We saw lots of people, all walking, stumbling, crawling, wandering. We saw uniformed security guards tangoing on the street. We lined up with hundreds of others to remind ourselves of a foggy night we once walked through in the south end of Halifax, many years ago.

We saw nearly everyone we know in Toronto.

Who wouldn’t have been there? It was great!

One other thing jumped out at us–we mean besides the fact that we had to take the subway back home, a long way in the east, when it was over.

What it was was people were bicycling and walking and scooting from place to place on buses. No one did the Nuit Blanche in a car. The people in cars were looking for a place to park, in order to get out and live for a while.

The advertisers got it too. The event went off under the sponsorship of some bank or other.

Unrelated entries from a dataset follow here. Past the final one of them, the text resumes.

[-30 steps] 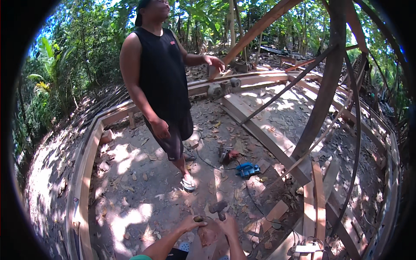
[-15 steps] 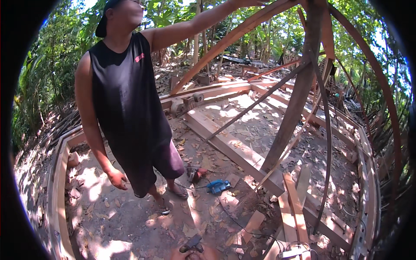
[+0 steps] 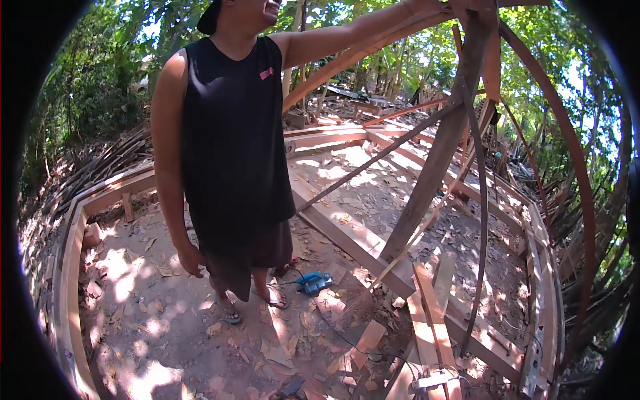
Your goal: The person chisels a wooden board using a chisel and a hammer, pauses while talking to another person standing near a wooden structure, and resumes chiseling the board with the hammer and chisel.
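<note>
At the bottom edge of the head view lies the dark head of a hammer-like tool [image 3: 291, 385]; my two hands are not visible there. In front of me stands a co-worker [image 3: 237, 153] in a black sleeveless top, shorts and flip-flops. The co-worker's left arm [image 3: 353, 30] reaches up to the top of the timber frame [image 3: 470, 47]; the other hand [image 3: 191, 262] hangs down. Past the co-worker's feet a blue corded power tool [image 3: 313, 283] rests on the ground.
A low beam border [image 3: 75, 280] rings the leaf-strewn ground. A long plank [image 3: 360, 240] crosses it beneath a leaning post [image 3: 427, 187] and thin curved strips [image 3: 573, 173]. Loose boards [image 3: 433, 320], a white power strip [image 3: 433, 380] and cables lie at right front; trees surround everything.
The co-worker has raised an arm to the frame and stepped nearer. The view has tilted up, so my hands, seen earlier holding the hammer-like tool, have dropped out at the bottom.
</note>
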Available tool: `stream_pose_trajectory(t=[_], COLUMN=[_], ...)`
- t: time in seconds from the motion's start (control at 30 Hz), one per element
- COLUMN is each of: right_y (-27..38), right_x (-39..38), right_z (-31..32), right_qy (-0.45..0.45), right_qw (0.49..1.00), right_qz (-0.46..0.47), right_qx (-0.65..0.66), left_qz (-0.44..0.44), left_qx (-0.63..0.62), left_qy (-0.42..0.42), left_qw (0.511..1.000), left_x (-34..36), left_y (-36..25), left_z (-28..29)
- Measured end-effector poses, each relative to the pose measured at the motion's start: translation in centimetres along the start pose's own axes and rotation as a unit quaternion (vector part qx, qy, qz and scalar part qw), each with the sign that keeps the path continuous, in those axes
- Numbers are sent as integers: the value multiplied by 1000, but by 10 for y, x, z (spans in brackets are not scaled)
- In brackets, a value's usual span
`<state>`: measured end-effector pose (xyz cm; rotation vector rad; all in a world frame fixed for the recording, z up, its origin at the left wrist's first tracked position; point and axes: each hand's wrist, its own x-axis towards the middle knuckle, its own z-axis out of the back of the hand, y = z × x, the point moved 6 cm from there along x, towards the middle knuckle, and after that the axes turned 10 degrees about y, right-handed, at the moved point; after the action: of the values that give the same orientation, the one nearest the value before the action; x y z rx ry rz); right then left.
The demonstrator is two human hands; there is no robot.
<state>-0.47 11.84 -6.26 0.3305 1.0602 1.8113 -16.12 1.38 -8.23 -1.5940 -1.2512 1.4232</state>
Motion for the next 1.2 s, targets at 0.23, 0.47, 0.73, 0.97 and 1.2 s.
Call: stream_pose_trajectory(t=[0.23, 0.47, 0.73, 0.97, 1.2], right_y=[0, -47, 10, 4, 11], right_x=[-40, -58, -178, -410, -418], right_z=[-17, -45, -4, -52, -97], right_qy=[7, 6, -65, 182, 213], right_qw=[1000, 997, 993, 901, 895], right_qz=[11, 75, -64, -278, -285], right_qx=[-10, 16, -71, 277, 268], left_qz=[-79, -73, -161, -13, -5], left_qx=[56, 155, 318, 379, 214], left_qy=[-32, -20, -151, -144, -272], left_qw=[995, 985, 922, 914, 938], left_x=[-62, -72, -179, -359, -486], left_y=[-32, -33, -69, -6, 184], left_z=[-25, -28, 16, 94, 176])
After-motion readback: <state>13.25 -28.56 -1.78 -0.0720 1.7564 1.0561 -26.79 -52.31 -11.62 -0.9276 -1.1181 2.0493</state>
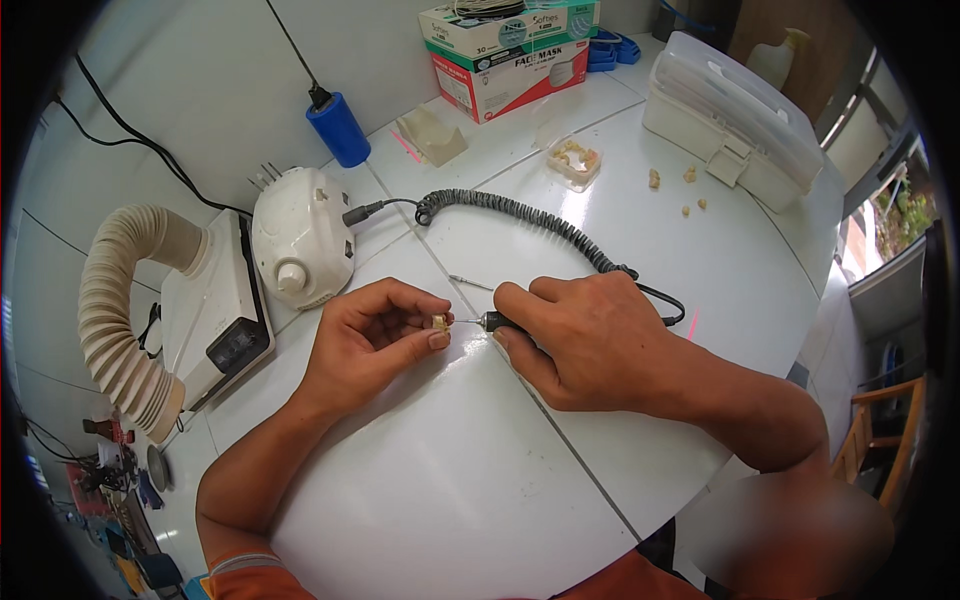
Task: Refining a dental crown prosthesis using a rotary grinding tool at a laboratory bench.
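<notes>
My left hand (360, 340) pinches a small yellowish tooth-like piece (440, 322) between thumb and fingertips, over the middle of the white tiled table. From the right, my right hand (600, 345) is wrapped round a dark rotary handpiece (491, 321), its thin metal bit pointing left. The bit's tip reaches the small piece; whether it touches cannot be made out. A coiled black cord (530, 218) links the handpiece to a white control unit (300, 240) with a knob. Just beyond my hands lies a thin metal bit (471, 283).
At left stands a white box (215, 300) with a ribbed hose (110, 300). Farther back are a blue cylinder (338, 130), stacked mask boxes (510, 70), a small clear container (575, 170) of yellowish pieces, several loose pieces (654, 179) and a lidded plastic case (725, 125).
</notes>
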### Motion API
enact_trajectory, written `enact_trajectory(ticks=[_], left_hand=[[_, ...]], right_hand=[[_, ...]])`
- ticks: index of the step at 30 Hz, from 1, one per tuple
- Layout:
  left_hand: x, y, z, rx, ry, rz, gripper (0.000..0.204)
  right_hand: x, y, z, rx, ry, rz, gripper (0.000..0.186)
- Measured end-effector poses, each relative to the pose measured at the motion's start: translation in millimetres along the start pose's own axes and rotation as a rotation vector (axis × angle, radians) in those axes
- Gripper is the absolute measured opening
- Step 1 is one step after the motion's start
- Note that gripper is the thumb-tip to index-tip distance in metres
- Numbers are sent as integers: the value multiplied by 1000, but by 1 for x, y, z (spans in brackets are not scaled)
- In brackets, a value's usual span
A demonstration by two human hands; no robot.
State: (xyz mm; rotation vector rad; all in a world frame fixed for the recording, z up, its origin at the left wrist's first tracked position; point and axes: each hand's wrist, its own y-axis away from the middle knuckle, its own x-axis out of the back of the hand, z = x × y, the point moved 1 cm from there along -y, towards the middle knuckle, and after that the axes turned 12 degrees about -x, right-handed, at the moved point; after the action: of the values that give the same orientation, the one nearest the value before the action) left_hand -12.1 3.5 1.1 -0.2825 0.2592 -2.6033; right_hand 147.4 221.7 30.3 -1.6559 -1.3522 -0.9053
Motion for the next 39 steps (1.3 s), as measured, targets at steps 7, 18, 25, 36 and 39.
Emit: enact_trajectory(ticks=[7, 18, 25, 36, 39], left_hand=[[-4, -1, 1, 4, 74, 21, 19], [-6, 0, 2, 17, 34, -12, 16], [-6, 0, 3, 19, 26, -8, 15], [-9, 3, 1, -72, 6, 4, 12], [-9, 4, 2, -106, -7, -8, 14]], right_hand=[[-3, 1, -1, 28, 12, 29, 22], [-1, 1, -3, 20, 26, -11, 23], [-3, 1, -3, 43, 51, -29, 23], [-1, 1, -6, 40, 12, -29, 25], [1, 1, -4, 35, -12, -78, 25]])
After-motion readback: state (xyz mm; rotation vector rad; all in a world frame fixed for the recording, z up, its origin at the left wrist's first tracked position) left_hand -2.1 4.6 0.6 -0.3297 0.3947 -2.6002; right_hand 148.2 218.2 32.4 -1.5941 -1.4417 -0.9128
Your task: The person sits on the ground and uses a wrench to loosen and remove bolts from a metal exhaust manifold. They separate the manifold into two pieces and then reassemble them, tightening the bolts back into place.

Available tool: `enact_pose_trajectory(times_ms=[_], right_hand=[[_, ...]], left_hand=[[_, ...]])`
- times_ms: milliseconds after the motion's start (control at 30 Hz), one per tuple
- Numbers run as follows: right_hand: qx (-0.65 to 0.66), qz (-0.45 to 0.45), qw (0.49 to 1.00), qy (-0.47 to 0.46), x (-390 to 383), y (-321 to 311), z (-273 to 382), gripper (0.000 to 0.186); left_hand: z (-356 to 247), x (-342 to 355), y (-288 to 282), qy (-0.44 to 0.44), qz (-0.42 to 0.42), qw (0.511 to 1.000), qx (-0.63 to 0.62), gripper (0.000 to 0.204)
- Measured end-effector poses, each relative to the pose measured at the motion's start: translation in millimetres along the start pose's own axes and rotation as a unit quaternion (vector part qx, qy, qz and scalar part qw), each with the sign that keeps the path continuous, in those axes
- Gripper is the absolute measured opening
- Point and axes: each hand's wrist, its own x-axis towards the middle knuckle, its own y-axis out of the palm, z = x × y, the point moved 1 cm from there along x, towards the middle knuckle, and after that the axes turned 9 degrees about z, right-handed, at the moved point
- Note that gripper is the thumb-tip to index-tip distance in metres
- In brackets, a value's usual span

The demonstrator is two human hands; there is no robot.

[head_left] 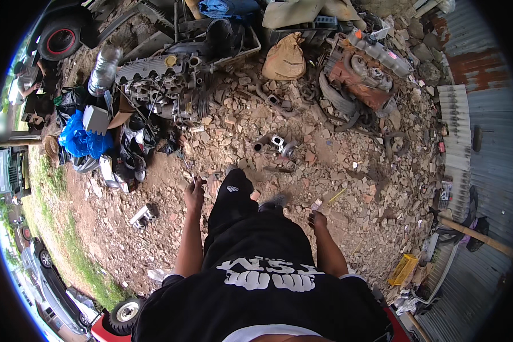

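I stand over rubble-strewn ground, arms hanging at either side of my body. My left hand [194, 195] is closed round a thin, slender tool [189, 166] that points forward; its exact kind is too small to tell. A small pale pinkish thing [317, 204] shows at the fingers of my right hand [317, 219], which are closed on it. Ahead of my feet lie loose metal engine parts: a pale flanged piece [277, 142] and a rounded grey one [289, 150]. A silvery metal part [143, 216] rests on the dirt left of my left hand.
A large engine [165, 94] lies ahead left, beside a blue plastic bag [85, 137] and a clear bottle [105, 69]. Another engine [362, 77] sits ahead right, near a brown sack [285, 57]. Corrugated metal sheeting [490, 142] and a yellow crate [403, 269] stand right.
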Motion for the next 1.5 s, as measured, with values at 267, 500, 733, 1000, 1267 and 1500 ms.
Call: enact_pose_trajectory(times_ms=[267, 500, 733, 1000, 1267, 1500], right_hand=[[0.053, -0.049, 0.996, -0.044, -15, -65, 51, 0.032], [0.125, -0.104, 0.97, -0.181, -67, -52, 112, 0.044], [-0.476, -0.032, 0.87, -0.128, 10, -103, 177, 0.045], [-0.816, 0.081, 0.569, -0.07, 172, -124, 475, 0.044], [-0.633, 0.149, 0.72, -0.241, 287, 130, 633, 0.036], [-0.839, 0.127, 0.483, -0.215, 453, 212, 509, 0.048]], left_hand=[[10, 87, 30, -0.099, 0.026, 0.992, -0.07, 0.042], [-47, 155, 137, -0.096, 0.106, 0.989, 0.04, 0.043], [-59, 184, 162, -0.141, 0.054, 0.988, -0.04, 0.047], [-31, 63, 173, -0.186, -0.253, 0.912, -0.263, 0.033], [-62, 40, 332, -0.283, -0.312, 0.819, -0.389, 0.022], [45, 151, 503, -0.33, -0.179, 0.777, -0.505, 0.022]])
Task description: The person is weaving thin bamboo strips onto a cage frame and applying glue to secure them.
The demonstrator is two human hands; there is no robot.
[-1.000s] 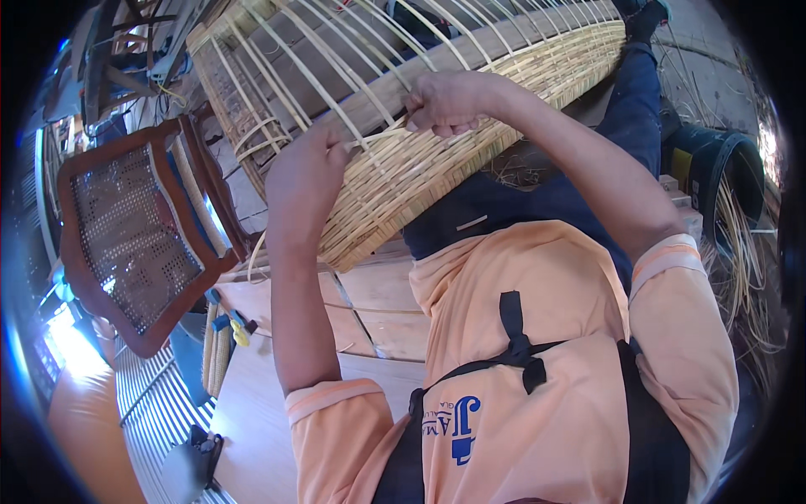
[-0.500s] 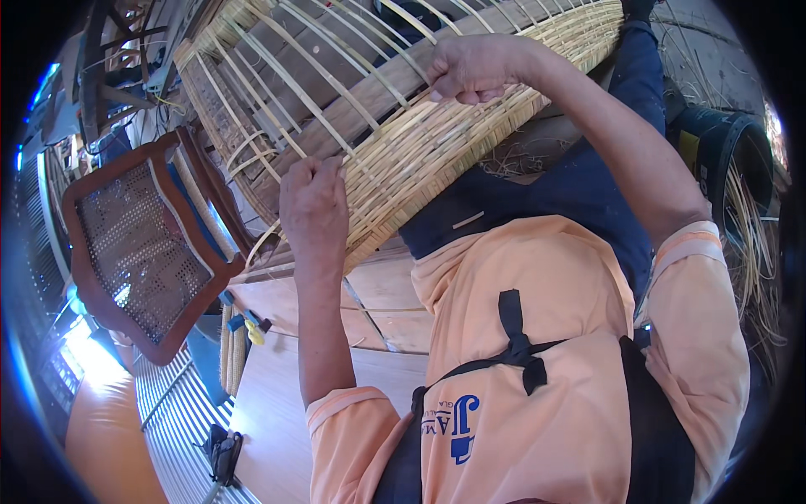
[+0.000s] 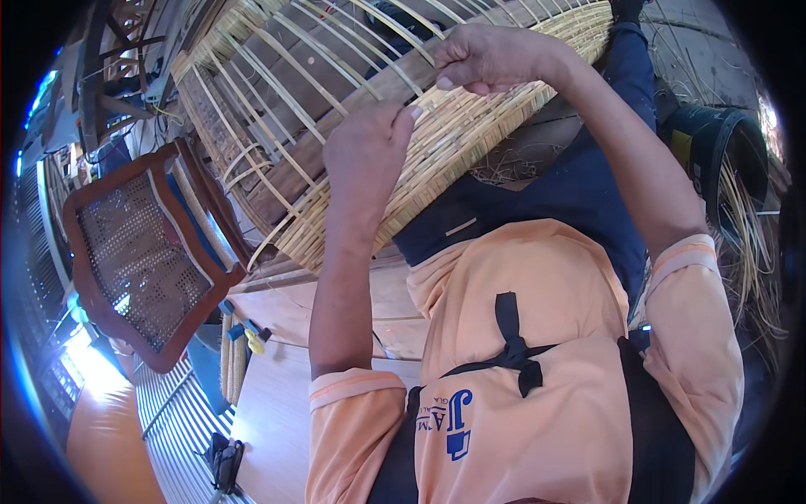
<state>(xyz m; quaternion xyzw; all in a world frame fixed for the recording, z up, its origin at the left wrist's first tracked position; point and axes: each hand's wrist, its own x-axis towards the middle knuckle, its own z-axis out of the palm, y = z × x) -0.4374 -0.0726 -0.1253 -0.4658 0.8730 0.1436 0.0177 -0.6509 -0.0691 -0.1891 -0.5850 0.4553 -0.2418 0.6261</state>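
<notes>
A large half-woven cane basket (image 3: pixel 470 134) lies tilted across my lap, its bare ribs (image 3: pixel 277 76) fanning up and to the left. My left hand (image 3: pixel 365 155) is pressed on the woven band, thumb and fingers pinched on a thin cane strip at the weave's edge. Just above and to the right, my right hand (image 3: pixel 495 55) is closed on the same strip next to a rib. The two hands are almost touching. My orange shirt and dark apron strap (image 3: pixel 512 336) fill the lower middle.
A wooden chair with a caned seat (image 3: pixel 138 256) stands at the left. A black bucket (image 3: pixel 714 151) with loose cane strands (image 3: pixel 751 252) is at the right. Wooden boards (image 3: pixel 277 403), small blue and yellow tools (image 3: pixel 243 332) and a black object (image 3: pixel 222 462) lie lower left.
My left hand has risen along the woven band toward my right hand, and the gap between them has closed. The basket now sits higher and nearer in view.
</notes>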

No car advertising required.

Did our Mayor, David Miller, have anything to do with the success of this Nuit Blanche? We haven’t heard him take credit, exactly. But we saw the weird slogan that’s come to be associated with the Miller era: “Toronto: Live with Culture,” everywhere. We suspect the Nuit Blanche has sealed his victory over Jane Pitfield, just like that last mayor, Mel Lastman, sealed victory over Tooker Gomberg with his “Moose in the City” imagery.

We hope so, anyway.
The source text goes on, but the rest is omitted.